TASK STATEMENT:
Could you reproduce the lines below from the one with "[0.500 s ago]" through the one with "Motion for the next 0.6"? Keep both ends and add nothing.

DATA SECTION:

##############################

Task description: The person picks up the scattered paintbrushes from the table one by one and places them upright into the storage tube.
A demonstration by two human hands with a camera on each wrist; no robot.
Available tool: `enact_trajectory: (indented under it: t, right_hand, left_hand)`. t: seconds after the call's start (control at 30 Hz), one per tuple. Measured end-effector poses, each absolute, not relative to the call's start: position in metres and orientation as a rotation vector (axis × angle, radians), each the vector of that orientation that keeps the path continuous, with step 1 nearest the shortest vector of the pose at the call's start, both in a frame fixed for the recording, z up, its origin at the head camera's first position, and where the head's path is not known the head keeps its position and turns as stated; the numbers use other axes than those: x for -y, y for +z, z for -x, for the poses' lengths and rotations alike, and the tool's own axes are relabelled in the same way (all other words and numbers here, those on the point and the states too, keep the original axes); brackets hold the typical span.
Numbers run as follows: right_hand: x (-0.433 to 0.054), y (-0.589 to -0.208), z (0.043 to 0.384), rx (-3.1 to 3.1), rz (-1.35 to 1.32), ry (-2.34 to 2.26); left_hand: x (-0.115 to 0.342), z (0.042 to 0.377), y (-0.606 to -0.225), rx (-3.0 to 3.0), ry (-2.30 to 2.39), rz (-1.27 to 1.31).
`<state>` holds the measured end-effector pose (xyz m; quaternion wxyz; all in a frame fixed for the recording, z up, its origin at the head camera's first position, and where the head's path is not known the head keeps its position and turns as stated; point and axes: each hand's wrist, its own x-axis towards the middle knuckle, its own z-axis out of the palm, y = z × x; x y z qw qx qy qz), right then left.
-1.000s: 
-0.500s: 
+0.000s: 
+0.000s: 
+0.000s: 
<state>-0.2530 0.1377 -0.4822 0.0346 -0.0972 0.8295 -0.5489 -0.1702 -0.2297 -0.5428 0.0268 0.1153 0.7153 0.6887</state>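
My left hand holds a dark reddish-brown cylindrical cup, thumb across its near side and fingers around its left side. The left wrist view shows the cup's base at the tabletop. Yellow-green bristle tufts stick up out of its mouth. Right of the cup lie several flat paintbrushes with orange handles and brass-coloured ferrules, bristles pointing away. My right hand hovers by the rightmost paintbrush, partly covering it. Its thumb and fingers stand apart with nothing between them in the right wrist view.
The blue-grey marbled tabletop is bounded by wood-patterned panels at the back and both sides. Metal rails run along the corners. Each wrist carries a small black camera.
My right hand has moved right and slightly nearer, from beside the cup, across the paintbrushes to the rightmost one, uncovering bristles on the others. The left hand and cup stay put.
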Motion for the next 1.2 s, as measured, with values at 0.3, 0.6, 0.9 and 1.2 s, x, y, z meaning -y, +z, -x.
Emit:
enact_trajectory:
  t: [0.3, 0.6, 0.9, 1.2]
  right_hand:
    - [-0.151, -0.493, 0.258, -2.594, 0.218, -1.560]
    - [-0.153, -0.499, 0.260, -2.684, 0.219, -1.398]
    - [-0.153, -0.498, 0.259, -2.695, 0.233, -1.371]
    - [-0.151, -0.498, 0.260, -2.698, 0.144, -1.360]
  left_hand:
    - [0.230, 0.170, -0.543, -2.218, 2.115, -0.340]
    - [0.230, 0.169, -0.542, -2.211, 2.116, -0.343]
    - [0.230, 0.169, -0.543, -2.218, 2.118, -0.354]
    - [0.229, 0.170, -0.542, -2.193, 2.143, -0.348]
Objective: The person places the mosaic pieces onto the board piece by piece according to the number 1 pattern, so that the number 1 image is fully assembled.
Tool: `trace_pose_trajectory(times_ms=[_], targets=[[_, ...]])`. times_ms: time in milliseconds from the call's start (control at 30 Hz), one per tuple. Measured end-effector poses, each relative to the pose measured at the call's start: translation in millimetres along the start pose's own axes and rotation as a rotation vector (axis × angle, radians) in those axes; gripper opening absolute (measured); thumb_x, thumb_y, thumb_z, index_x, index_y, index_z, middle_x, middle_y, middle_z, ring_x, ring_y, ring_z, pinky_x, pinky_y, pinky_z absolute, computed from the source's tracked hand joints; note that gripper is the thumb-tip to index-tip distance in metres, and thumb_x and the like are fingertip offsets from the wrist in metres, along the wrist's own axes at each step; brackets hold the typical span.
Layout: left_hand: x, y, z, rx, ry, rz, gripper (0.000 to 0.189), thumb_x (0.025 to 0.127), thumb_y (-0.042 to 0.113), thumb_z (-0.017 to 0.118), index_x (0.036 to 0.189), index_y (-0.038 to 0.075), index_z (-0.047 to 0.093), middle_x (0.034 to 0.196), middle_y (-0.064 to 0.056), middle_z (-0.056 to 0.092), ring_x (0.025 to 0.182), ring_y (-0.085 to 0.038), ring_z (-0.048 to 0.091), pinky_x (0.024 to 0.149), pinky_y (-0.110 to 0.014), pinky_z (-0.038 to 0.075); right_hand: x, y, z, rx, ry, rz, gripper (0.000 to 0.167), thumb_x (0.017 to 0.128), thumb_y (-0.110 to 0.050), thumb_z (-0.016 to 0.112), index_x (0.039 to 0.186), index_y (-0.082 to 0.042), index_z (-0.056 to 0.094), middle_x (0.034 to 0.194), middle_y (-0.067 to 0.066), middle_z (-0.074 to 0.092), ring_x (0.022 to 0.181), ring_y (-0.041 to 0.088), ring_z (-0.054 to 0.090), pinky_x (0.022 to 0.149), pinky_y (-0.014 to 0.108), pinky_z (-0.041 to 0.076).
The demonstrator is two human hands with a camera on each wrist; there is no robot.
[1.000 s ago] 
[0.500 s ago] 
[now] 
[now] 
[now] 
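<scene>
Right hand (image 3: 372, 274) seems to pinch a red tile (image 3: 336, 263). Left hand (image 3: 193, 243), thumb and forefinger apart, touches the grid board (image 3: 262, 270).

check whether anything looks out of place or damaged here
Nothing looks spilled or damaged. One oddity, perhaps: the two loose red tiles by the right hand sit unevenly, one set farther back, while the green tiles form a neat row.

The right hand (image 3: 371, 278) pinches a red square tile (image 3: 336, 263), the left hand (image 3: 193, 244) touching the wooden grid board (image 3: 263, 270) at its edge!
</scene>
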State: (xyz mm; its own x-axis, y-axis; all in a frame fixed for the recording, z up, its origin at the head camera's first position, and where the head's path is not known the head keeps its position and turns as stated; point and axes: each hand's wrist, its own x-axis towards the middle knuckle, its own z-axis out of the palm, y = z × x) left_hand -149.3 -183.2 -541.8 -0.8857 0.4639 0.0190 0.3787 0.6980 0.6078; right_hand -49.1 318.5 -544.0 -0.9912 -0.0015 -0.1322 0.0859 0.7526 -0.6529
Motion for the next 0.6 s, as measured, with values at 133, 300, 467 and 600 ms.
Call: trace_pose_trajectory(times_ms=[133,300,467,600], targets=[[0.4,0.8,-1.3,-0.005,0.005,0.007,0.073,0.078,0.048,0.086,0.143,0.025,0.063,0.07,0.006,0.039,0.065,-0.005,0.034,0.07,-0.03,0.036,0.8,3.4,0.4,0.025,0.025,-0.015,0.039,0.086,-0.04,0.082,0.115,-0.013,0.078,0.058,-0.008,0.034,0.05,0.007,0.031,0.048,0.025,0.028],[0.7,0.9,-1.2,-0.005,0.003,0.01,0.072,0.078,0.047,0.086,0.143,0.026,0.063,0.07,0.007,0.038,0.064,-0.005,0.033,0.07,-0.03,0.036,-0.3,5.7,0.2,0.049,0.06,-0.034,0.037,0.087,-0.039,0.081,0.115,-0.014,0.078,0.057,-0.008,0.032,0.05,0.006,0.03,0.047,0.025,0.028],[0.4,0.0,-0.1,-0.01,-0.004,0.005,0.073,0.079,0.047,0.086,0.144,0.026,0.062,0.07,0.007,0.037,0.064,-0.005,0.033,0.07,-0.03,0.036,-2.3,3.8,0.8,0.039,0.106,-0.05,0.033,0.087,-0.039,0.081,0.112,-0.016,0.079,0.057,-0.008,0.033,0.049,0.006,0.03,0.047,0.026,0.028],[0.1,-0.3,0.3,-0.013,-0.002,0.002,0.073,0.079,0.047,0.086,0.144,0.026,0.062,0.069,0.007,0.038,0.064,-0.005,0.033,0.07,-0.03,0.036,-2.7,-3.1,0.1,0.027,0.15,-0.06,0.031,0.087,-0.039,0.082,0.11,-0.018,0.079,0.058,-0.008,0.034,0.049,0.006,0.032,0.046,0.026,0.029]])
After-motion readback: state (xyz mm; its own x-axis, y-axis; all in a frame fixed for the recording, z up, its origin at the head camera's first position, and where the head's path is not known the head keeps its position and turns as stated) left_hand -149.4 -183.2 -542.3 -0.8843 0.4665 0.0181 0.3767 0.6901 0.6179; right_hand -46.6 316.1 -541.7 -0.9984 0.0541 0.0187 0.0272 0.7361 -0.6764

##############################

COMPLETED TASK:
[0.500 s ago] 
[now] 
[now] 
[now] 
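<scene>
Right hand (image 3: 372, 274) seems to pinch a red tile (image 3: 336, 263). Left hand (image 3: 193, 243), thumb and forefinger apart, touches the grid board (image 3: 262, 270).

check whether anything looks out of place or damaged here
Nothing looks spilled or damaged. One oddity, perhaps: the two loose red tiles by the right hand sit unevenly, one set farther back, while the green tiles form a neat row.

The right hand (image 3: 371, 278) pinches a red square tile (image 3: 336, 263), the left hand (image 3: 193, 244) touching the wooden grid board (image 3: 263, 270) at its edge!
</scene>
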State: (xyz mm; its own x-axis, y-axis; all in a frame fixed for the recording, z up, its origin at the head camera's first position, and where the head's path is not known the head keeps its position and turns as stated; point and axes: each hand's wrist, its own x-axis towards the middle knuckle, its own z-axis out of the palm, y = z × x) left_hand -149.3 -183.2 -541.8 -0.8857 0.4639 0.0190 0.3787 0.6980 0.6078; right_hand -49.1 318.5 -544.0 -0.9912 -0.0015 -0.1322 0.0859 0.7526 -0.6529
Motion for the next 0.6 s, as measured, with values at 133, 300, 467 and 600 ms.

The required output is complete.